Preserving Clusters in Prompt Learning for Unsupervised Domain Adaptation
Tung-Long Vuong, Hoang Phan, Vy Vo, Anh Bui, Thanh-Toan Do, Trung Le, Dinh Phung

TL;DR
This paper introduces a novel method for unsupervised domain adaptation using multi-modal models, focusing on preserving cluster structures in visual and text embeddings to improve target domain alignment and prompt quality.
Contribution
It proposes a new approach leveraging embedding geometry and optimal transport to reinforce pseudo-labels and enhance clustering in multi-modal prompt learning for UDA.
Findings
Improved target domain alignment in experiments.
Enhanced quality of target prompts.
Superior performance over existing methods.
Abstract
Recent approaches leveraging multi-modal pre-trained models like CLIP for Unsupervised Domain Adaptation (UDA) have shown significant promise in bridging domain gaps and improving generalization by utilizing rich semantic knowledge and robust visual representations learned through extensive pre-training on diverse image-text datasets.
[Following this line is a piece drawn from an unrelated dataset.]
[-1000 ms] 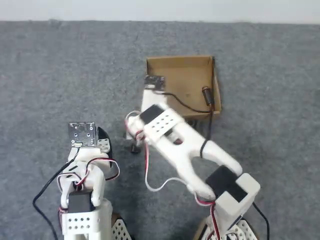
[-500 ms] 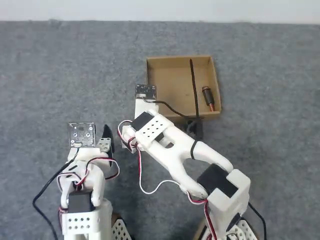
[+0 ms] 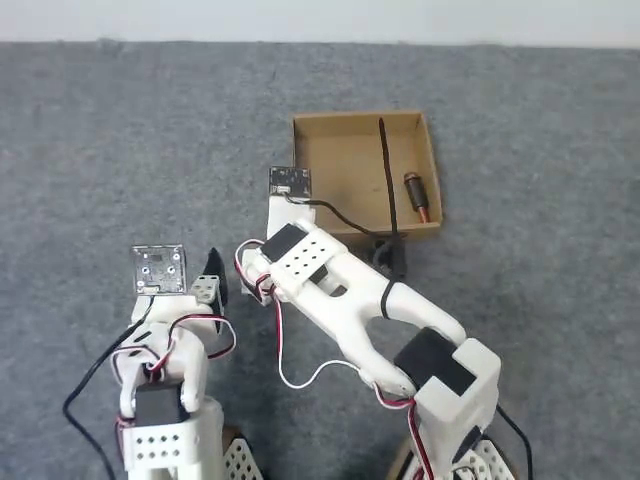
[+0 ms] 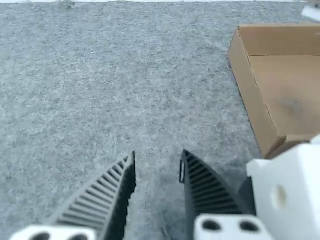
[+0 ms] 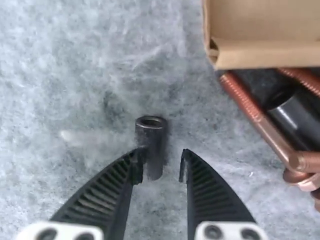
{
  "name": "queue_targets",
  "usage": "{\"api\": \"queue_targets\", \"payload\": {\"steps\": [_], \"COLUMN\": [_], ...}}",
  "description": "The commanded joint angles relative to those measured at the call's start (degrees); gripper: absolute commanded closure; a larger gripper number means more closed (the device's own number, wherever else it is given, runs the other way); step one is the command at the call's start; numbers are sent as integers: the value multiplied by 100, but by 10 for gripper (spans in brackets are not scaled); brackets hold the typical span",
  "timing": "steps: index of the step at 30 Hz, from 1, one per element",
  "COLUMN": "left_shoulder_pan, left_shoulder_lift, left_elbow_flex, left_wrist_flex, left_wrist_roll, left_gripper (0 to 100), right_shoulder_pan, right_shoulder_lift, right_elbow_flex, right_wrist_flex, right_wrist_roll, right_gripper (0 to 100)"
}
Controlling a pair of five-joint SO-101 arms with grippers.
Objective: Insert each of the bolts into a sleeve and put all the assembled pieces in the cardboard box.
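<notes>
A black sleeve (image 5: 150, 145) stands on end on the grey carpet, between the fingers of my open right gripper (image 5: 160, 160); the jaws flank it without closing. Beside it, by the cardboard box's corner (image 5: 240, 55), lie copper bolts (image 5: 255, 120) and another black sleeve (image 5: 295, 120); from above they show as a dark cluster (image 3: 390, 258). The cardboard box (image 3: 360, 117) holds one assembled piece (image 3: 417, 195) by its right wall. My left gripper (image 4: 158, 159) is open over bare carpet, left of the box (image 4: 260, 105), and sits beside the right arm in the high view (image 3: 210, 280).
The right arm (image 3: 340, 290) stretches from the front right toward the box's near left corner, its white body close to my left gripper (image 4: 290, 180). A black cable (image 3: 386, 170) runs across the box. Grey carpet lies open to the left and back.
The right arm has swung from the box's front edge toward the left and nearer, down around the sleeve. In the last half second it hardly moved. The left arm shifted slightly.
</notes>
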Motion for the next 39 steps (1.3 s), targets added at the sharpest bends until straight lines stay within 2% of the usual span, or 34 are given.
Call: {"api": "queue_targets", "payload": {"steps": [1,4,16,22,25,30,39], "left_shoulder_pan": [-229,-281,-290,-290,-290,-290,-290], "left_shoulder_lift": [26,26,26,26,26,26,26], "left_elbow_flex": [-84,-84,-84,-84,-84,-84,-84], "left_wrist_flex": [-299,-352,-343,-343,-343,-343,-343], "left_wrist_roll": [70,396,404,404,404,413,422], "left_gripper": [859,859,859,859,859,859,859], "right_shoulder_pan": [-119,-127,-242,-242,-242,-251,-251], "right_shoulder_lift": [-48,136,866,866,866,866,919], "right_elbow_flex": [-308,-343,-1099,-1099,-1222,-1407,-1389], "right_wrist_flex": [-171,-207,356,382,725,1218,1138], "right_wrist_roll": [-35,-26,229,255,422,642,642], "right_gripper": [887,887,889,991,968,858,930]}}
While these methods achieve state-of-the-art performance across benchmarks, much of the improvement stems from base pseudo-labels (CLIP zero-shot predictions) and self-training mechanisms. Thus, the training mechanism exhibits a key limitation wherein the visual embedding distribution in target domains can deviate from the visual embedding distribution in the pre-trained model, leading to misguided signals from class descriptions. This work introduces a fresh solution to reinforce these pseudo-labels and facilitate target-prompt learning, by exploiting the…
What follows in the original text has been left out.